- **PROBLEM STATEMENT**
Your answer must match the data word for word.

- **RECORDED DATA**
[Start of section]
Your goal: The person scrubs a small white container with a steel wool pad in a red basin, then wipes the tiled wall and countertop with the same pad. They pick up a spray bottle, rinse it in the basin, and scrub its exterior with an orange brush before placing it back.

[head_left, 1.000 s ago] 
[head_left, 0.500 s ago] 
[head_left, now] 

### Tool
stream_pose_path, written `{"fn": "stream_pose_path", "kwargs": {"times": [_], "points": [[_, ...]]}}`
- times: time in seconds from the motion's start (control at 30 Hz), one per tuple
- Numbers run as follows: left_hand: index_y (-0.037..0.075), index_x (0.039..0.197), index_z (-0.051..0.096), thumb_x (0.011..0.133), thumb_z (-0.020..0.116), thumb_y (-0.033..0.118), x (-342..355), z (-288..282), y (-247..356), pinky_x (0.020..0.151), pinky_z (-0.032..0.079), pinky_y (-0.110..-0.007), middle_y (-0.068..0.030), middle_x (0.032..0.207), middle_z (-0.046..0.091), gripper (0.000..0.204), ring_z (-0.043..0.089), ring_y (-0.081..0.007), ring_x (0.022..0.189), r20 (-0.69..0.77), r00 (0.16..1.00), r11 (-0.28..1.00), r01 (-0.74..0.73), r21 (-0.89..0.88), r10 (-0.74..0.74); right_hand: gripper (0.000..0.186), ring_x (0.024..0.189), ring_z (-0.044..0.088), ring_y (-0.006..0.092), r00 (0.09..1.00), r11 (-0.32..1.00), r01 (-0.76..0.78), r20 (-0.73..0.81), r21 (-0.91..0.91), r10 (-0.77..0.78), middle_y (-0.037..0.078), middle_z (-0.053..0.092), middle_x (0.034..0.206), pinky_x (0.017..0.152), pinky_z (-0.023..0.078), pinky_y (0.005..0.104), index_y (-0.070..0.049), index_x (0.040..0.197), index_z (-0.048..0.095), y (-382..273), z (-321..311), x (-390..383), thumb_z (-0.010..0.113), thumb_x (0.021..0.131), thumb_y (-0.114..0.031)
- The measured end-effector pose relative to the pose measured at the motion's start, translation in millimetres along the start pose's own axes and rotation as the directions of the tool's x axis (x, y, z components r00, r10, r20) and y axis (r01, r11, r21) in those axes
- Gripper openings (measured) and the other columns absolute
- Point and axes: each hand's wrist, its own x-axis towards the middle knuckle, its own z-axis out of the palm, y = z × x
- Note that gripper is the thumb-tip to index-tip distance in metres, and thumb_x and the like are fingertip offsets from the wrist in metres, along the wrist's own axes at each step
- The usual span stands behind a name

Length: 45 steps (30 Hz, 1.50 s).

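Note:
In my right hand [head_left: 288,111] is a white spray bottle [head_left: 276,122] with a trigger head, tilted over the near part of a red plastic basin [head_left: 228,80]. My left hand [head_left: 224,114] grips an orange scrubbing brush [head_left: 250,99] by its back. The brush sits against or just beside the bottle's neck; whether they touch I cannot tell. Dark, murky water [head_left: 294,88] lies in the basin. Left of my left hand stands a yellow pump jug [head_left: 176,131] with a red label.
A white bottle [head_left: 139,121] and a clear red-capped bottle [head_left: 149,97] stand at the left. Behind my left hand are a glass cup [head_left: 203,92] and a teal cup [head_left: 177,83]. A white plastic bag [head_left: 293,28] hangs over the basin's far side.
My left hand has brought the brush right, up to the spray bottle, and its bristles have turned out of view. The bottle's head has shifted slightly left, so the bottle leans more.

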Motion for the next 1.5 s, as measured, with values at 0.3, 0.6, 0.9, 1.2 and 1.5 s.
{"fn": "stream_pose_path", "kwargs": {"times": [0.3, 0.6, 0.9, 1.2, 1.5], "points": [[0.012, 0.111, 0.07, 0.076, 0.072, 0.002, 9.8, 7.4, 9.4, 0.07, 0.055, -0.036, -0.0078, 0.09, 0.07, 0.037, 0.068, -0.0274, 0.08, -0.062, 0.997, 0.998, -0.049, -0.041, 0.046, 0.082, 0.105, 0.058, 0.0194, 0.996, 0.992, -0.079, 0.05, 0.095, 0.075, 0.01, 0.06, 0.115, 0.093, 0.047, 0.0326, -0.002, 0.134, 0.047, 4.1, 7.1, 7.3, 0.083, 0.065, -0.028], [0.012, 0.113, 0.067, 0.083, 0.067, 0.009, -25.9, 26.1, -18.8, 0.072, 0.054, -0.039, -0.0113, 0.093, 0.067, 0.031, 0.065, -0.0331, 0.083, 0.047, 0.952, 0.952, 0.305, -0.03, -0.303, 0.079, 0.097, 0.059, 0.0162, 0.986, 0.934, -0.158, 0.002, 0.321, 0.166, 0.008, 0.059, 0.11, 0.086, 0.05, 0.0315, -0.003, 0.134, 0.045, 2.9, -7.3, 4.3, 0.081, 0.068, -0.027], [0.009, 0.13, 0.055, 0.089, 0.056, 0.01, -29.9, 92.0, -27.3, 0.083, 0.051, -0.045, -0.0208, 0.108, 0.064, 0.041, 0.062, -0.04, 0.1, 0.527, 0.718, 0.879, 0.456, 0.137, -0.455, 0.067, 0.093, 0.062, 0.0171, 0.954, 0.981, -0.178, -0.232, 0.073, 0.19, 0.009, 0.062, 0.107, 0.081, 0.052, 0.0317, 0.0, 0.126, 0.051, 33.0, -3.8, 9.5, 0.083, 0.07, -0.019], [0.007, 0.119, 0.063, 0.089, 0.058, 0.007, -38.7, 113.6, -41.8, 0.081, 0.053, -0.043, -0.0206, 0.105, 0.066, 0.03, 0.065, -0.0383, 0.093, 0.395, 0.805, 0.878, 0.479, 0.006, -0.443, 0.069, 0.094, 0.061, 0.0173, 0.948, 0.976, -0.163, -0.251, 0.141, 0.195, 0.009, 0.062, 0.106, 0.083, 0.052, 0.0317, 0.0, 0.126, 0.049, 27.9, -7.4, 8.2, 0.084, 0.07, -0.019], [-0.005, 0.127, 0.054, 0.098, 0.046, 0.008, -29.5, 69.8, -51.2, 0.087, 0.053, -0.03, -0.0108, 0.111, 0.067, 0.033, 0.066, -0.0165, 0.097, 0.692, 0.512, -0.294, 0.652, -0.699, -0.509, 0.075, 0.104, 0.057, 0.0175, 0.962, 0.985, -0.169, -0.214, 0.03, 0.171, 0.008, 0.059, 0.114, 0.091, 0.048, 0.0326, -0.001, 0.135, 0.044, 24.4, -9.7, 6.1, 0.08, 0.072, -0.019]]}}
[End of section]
- **ANSWER SPACE**
Your goal: The person scrubs a small white container with a steel wool pad in a red basin, then wipes the tiled wall and countertop with the same pad. They pick up a spray bottle, rinse it in the basin, and scrub its exterior with an orange brush before placing it back.

[head_left, 1.000 s ago] 
[head_left, 0.500 s ago] 
[head_left, now] 

### Tool
stream_pose_path, written `{"fn": "stream_pose_path", "kwargs": {"times": [_], "points": [[_, ...]]}}`
- times: time in seconds from the motion's start (control at 30 Hz), one per tuple
- Numbers run as follows: left_hand: index_y (-0.037..0.075), index_x (0.039..0.197), index_z (-0.051..0.096), thumb_x (0.011..0.133), thumb_z (-0.020..0.116), thumb_y (-0.033..0.118), x (-342..355), z (-288..282), y (-247..356), pinky_x (0.020..0.151), pinky_z (-0.032..0.079), pinky_y (-0.110..-0.007), middle_y (-0.068..0.030), middle_x (0.032..0.207), middle_z (-0.046..0.091), gripper (0.000..0.204), ring_z (-0.043..0.089), ring_y (-0.081..0.007), ring_x (0.022..0.189), r20 (-0.69..0.77), r00 (0.16..1.00), r11 (-0.28..1.00), r01 (-0.74..0.73), r21 (-0.89..0.88), r10 (-0.74..0.74); right_hand: gripper (0.000..0.186), ring_x (0.024..0.189), ring_z (-0.044..0.088), ring_y (-0.006..0.092), r00 (0.09..1.00), r11 (-0.32..1.00), r01 (-0.76..0.78), r20 (-0.73..0.81), r21 (-0.91..0.91), r10 (-0.77..0.78), middle_y (-0.037..0.078), middle_z (-0.053..0.092), middle_x (0.034..0.206), pinky_x (0.017..0.152), pinky_z (-0.023..0.078), pinky_y (0.005..0.104), index_y (-0.070..0.049), index_x (0.040..0.197), index_z (-0.048..0.095), y (-382..273), z (-321..311), x (-390..383), thumb_z (-0.010..0.113), thumb_x (0.021..0.131), thumb_y (-0.114..0.031)
- The measured end-effector pose relative to the pose measured at the motion's start, translation in millimetres along the start pose's own axes and rotation as the directions of the tool's x axis (x, y, z components r00, r10, r20) and y axis (r01, r11, r21) in those axes
- Gripper openings (measured) and the other columns absolute
- Point and axes: each hand's wrist, its own x-axis towards the middle knuckle, its own z-axis out of the palm, y = z × x
- Note that gripper is the thumb-tip to index-tip distance in metres, and thumb_x and the like are fingertip offsets from the wrist in metres, along the wrist's own axes at each step
- The usual span stands behind a name

Length: 45 steps (30 Hz, 1.50 s).

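Note:
In my right hand [head_left: 288,111] is a white spray bottle [head_left: 276,122] with a trigger head, tilted over the near part of a red plastic basin [head_left: 228,80]. My left hand [head_left: 224,114] grips an orange scrubbing brush [head_left: 250,99] by its back. The brush sits against or just beside the bottle's neck; whether they touch I cannot tell. Dark, murky water [head_left: 294,88] lies in the basin. Left of my left hand stands a yellow pump jug [head_left: 176,131] with a red label.
A white bottle [head_left: 139,121] and a clear red-capped bottle [head_left: 149,97] stand at the left. Behind my left hand are a glass cup [head_left: 203,92] and a teal cup [head_left: 177,83]. A white plastic bag [head_left: 293,28] hangs over the basin's far side.
My left hand has brought the brush right, up to the spray bottle, and its bristles have turned out of view. The bottle's head has shifted slightly left, so the bottle leans more.
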
Motion for the next 1.5 s, as measured, with values at 0.3, 0.6, 0.9, 1.2 and 1.5 s.
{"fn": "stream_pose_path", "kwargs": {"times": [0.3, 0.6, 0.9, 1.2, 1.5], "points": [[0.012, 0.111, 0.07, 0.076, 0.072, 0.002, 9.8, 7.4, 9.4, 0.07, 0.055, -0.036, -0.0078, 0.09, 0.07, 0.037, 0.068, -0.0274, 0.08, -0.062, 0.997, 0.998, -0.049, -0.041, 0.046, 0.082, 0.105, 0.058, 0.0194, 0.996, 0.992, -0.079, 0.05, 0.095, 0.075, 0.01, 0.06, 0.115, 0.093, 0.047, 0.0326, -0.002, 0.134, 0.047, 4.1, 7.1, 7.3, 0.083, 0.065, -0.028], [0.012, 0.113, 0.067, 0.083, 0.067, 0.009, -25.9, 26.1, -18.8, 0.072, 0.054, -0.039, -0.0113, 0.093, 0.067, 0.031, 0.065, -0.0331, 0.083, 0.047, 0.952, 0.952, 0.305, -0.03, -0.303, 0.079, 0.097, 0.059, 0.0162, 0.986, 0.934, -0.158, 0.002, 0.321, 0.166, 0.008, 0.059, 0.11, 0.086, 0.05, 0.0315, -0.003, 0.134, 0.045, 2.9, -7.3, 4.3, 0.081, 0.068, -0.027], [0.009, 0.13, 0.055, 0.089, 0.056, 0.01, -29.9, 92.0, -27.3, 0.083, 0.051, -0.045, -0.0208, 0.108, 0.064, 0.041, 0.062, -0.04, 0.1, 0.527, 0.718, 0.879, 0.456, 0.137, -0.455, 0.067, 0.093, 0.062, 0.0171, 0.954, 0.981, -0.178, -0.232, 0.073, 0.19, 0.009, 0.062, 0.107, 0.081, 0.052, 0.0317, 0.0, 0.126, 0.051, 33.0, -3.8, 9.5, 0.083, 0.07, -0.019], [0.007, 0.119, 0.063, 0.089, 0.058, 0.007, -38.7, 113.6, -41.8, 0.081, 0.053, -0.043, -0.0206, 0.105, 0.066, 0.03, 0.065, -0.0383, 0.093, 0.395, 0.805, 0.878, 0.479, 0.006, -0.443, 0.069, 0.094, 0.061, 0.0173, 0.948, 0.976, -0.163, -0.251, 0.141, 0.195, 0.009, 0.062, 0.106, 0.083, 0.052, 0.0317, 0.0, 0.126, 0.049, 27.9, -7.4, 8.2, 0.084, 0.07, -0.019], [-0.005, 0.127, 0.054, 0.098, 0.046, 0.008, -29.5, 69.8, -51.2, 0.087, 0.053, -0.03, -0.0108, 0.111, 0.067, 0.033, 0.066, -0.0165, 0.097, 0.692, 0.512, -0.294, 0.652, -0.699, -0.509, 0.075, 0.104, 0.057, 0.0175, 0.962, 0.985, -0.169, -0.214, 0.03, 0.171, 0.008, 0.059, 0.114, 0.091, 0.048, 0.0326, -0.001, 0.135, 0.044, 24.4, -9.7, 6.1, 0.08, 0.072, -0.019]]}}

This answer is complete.